Towns hire firm to design tow path



10/17/2008
Towns hire firm to design tow path
By: Glenn Griffith , Community News

CLIFTON PARK and HALFMOON - Town officials from Clifton Park and Halfmoon last week approved hiring an Albany company to start work on a joint Erie Canal bike-pedestrian tow path project that spans the two municipalities.

The towns joined together in June 2006 to submit a state Department of Transportation grant application to pay for the project. The application was successful and the towns were awarded a $2.1 million Transportation Enhancement Program grant this spring.

The money will be used to rehabilitate three and half miles of Erie Canal tow path that cuts through both towns. Once completed the path will take bikers and hikers from Clam Steam Road in Halfmoon westward under the Twin Bridges of the Northway and into the Vischer Ferry Nature Preserve in Clifton Park.

Foit-Albert Associates has worked with the state Canal Corporation on several similar trail projects. The company was chosen to work on the path's preliminary and final design. Both town boards approved hiring the company at board meetings last week.

Fred Mastroianni of Foit-Albert said his firm will discuss what the municipalities want the trail to become and then design the plans based upon those discussions.

"Our task will be to look at the various alternatives where the trail should go," he said. "We'll make recommendations, draw up the plans, and assist with choosing which company will build it."

The grant is referred to as an 80-20 match grant.

The Department of Transportation will pay 80 percent of the $2.1 million, or $1,680.000. The towns must cover the additional 20 percent which comes to $420,000.

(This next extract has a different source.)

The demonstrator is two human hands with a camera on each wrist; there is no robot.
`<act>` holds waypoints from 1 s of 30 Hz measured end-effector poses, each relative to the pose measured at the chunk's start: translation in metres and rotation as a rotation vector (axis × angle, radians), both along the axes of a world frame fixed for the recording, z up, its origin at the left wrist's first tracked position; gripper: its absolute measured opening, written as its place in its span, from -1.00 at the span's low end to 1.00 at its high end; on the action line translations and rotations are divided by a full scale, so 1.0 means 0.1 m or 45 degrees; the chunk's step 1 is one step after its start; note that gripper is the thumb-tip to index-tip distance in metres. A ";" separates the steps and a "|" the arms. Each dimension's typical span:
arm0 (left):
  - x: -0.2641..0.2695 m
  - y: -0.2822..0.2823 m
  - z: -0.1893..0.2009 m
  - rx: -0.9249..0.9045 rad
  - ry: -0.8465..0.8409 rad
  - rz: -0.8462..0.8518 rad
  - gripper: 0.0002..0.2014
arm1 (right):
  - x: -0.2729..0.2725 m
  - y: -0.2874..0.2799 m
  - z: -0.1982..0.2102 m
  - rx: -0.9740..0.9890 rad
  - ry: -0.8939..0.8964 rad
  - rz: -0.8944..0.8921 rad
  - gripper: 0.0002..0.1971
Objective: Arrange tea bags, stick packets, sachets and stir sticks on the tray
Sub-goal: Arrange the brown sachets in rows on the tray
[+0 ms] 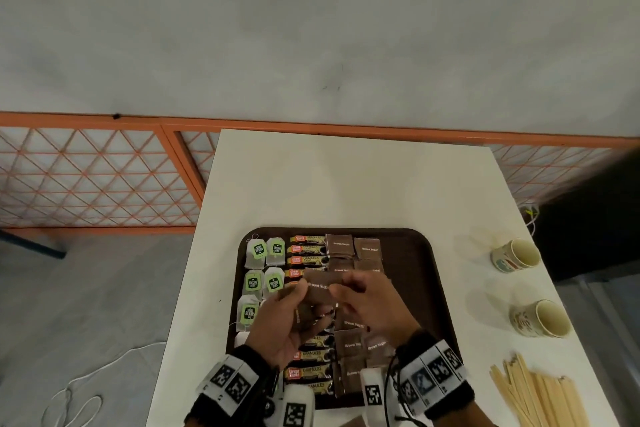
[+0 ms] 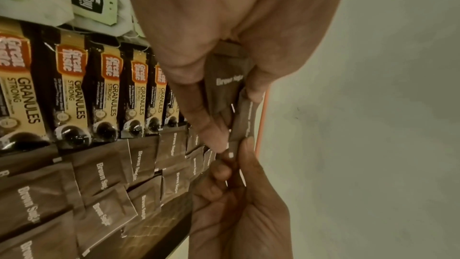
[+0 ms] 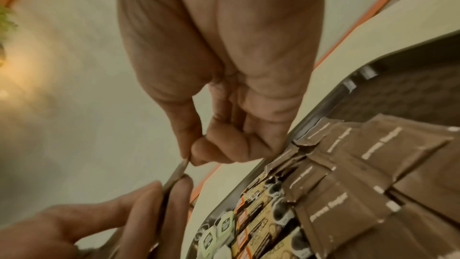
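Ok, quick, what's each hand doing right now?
Left hand: pinching the brown sugar sachet above the tray.
Right hand: pinching the same sachet's other end.

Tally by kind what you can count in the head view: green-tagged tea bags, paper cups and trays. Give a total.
Green-tagged tea bags: 5 in view (more may be hidden)
Paper cups: 2
Tray: 1
Total: 8
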State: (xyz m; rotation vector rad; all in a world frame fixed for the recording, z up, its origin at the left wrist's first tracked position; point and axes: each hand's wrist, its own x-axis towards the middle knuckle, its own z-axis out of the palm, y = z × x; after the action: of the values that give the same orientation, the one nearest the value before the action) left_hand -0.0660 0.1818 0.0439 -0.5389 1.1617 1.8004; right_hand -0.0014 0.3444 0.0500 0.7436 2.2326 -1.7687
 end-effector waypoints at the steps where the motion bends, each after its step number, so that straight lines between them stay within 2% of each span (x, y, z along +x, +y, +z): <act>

Over the past several months officials from the two towns have discussed what share of the $420,000 figure each will pay. An agreement announced Oct. 6 has Clifton Park paying 60 percent and Halfmoon 40 percent. The split is based on how much of the canal's tow path lies in each town.

The Transportation Enhancement Program is one part of the state Department of Transportations's grant funding mechanism. The TEP program is funded by the federal government through the U.S. Highway Administration. The federal money returned to the state is administered by the Department of Transportation.

The Department of Transportation has awarded $91 million in grants for 97 projects.

The enhancement program recognizes that transportation funding must reach more than the traditional infrastructure system.

The program's funds support unique pedestrian, beautification, and environmentally sensitive projects across the state.

Categories specified by the federal government as part of the grant application include facilities for bikes and pedestrians, historic preservation, scenic or historic highway programs, and rehabilitating historic facilities like canals.